- _Your objective_
Every line in the data below that holds "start" should be found and copied.

_ _ _ _ _

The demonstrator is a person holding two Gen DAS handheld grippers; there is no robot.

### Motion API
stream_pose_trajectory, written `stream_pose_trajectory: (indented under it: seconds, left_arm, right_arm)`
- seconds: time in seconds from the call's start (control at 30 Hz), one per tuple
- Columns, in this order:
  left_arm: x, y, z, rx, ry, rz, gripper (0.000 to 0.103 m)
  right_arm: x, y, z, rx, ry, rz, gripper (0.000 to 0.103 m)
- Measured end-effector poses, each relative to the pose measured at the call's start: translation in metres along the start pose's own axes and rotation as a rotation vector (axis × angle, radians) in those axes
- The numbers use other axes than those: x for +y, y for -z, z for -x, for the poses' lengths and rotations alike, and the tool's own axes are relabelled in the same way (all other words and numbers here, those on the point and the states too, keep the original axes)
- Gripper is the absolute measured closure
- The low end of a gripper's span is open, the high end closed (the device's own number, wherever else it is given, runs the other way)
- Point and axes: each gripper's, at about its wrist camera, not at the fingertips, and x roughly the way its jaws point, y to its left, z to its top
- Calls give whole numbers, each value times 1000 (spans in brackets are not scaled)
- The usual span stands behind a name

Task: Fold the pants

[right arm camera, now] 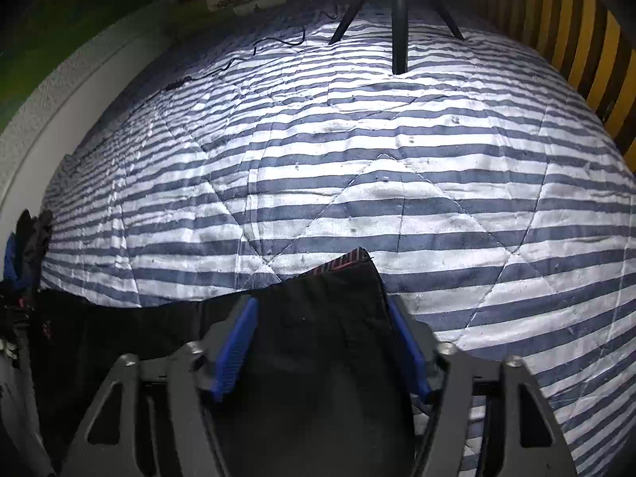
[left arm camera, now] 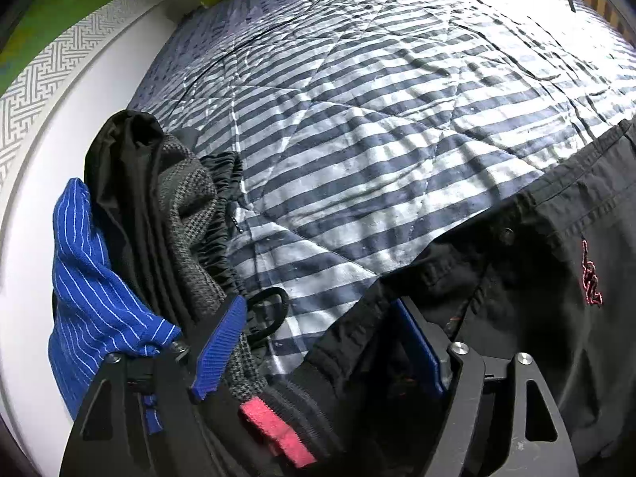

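Black pants [left arm camera: 536, 278] with a small red embroidered mark lie on the striped quilt [left arm camera: 377, 119], waistband toward the left wrist camera. My left gripper [left arm camera: 320, 342] stands open and wide over the waistband corner. Black cloth lies between its blue pads [left arm camera: 218, 349] and covers the tip of the right one, unpinched. In the right wrist view the far end of a pants leg [right arm camera: 318, 298] lies flat on the quilt [right arm camera: 357, 159], its hem showing a reddish lining. My right gripper [right arm camera: 322, 342] straddles that leg end, jaws partly apart, with cloth filling the gap and not squeezed.
A pile of other clothes [left arm camera: 159, 218], dark and grey knit, with a blue pinstriped garment [left arm camera: 87, 278], sits at the quilt's left edge by a white wall [left arm camera: 59, 139]. A tripod [right arm camera: 399, 20] stands at the far side, and a thin black cable [left arm camera: 278, 28] runs across the quilt.
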Motion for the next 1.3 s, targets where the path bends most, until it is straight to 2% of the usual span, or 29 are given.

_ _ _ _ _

- _Finished task_
- seconds: time in seconds from the call's start (control at 30 Hz), one per tuple
- Measured end-effector poses, each relative to the pose measured at the call's start: translation in metres along the start pose's own axes and rotation as a rotation vector (axis × angle, radians) in those axes

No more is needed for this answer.